Aim of the exercise => I need every line from the start of the material below up to and including the line containing "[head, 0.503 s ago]", restated exactly, with the pictures omitted.

Data excerpt =>
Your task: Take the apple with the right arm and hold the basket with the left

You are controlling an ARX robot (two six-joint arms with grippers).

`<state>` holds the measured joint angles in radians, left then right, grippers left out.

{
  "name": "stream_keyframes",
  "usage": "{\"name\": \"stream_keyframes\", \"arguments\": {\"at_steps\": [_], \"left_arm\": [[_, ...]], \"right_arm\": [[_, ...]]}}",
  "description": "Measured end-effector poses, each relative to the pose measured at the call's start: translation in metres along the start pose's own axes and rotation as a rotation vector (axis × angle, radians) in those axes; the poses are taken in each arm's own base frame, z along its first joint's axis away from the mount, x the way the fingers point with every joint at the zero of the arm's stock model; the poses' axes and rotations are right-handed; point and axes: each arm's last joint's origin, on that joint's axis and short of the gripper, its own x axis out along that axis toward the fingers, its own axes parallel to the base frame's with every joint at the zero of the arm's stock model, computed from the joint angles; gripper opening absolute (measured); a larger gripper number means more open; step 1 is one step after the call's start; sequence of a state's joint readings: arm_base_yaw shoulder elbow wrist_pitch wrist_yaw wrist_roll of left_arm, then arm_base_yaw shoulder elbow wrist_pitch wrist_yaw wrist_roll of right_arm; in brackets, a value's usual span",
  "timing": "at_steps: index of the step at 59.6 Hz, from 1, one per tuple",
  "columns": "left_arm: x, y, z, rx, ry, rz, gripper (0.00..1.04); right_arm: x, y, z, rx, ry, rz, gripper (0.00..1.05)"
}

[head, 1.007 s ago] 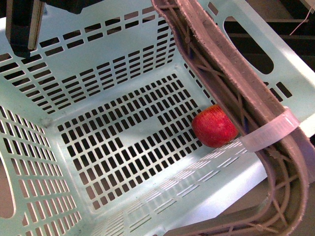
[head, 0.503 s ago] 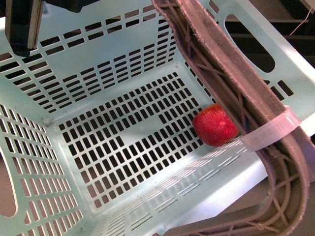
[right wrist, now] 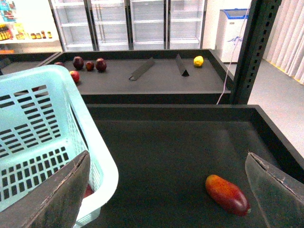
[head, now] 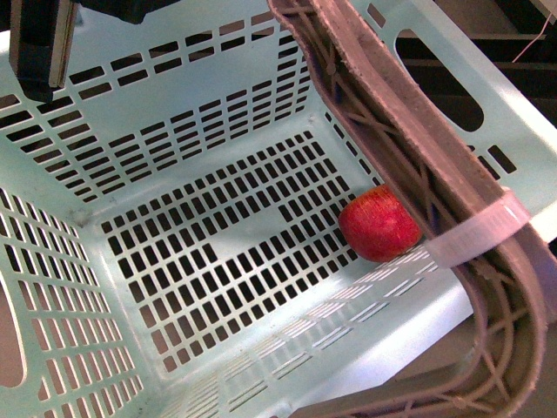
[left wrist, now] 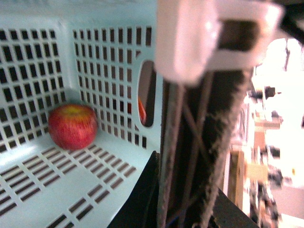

Result of the task =>
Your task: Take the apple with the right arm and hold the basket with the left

You are controlling an ARX robot (two six-joint arms with grippers).

`<state>` holds the measured joint angles in radians, left then right, grippers left out.

{
  "name": "stream_keyframes",
  "usage": "{\"name\": \"stream_keyframes\", \"arguments\": {\"at_steps\": [_], \"left_arm\": [[_, ...]], \"right_arm\": [[_, ...]]}}",
  "description": "Measured end-effector poses, each relative to the pose measured at the call's start: translation in metres along the start pose's own axes and rotation as a rotation vector (axis × angle, radians) in those axes; the poses are taken in each arm's own base frame, z along its first joint's axis away from the mount, x the way the fingers point with every joint at the zero of the arm's stock model; the poses' axes and rotations are right-handed; point and axes: each arm's last joint's origin, on that joint's axis and short of the gripper, its own x axis out along that axis toward the fingers, its own axes parallel to the base frame's with every joint at the zero of the arm's stock model, computed from the joint angles; gripper opening absolute (measured); a larger gripper number means more open; step 1 is one step after the call's start; sequence of a state's joint readings: arm_base_yaw shoulder elbow wrist_pitch wrist_yaw wrist_roll of left_arm, then arm_base_yaw shoulder elbow wrist_pitch wrist_yaw wrist_roll of right_arm; in brackets, a value's usual span",
  "timing": "at_steps: index of the step at 59.6 Hz, from 1, one per tuple",
  "columns": "left_arm: x, y, z, rx, ry, rz, gripper (0.00..1.04); right_arm: x, y, z, rx, ry, rz, gripper (0.00..1.05)"
}

[head, 1.007 s ago] 
[head, 0.503 s ago] 

The output is complete as shown.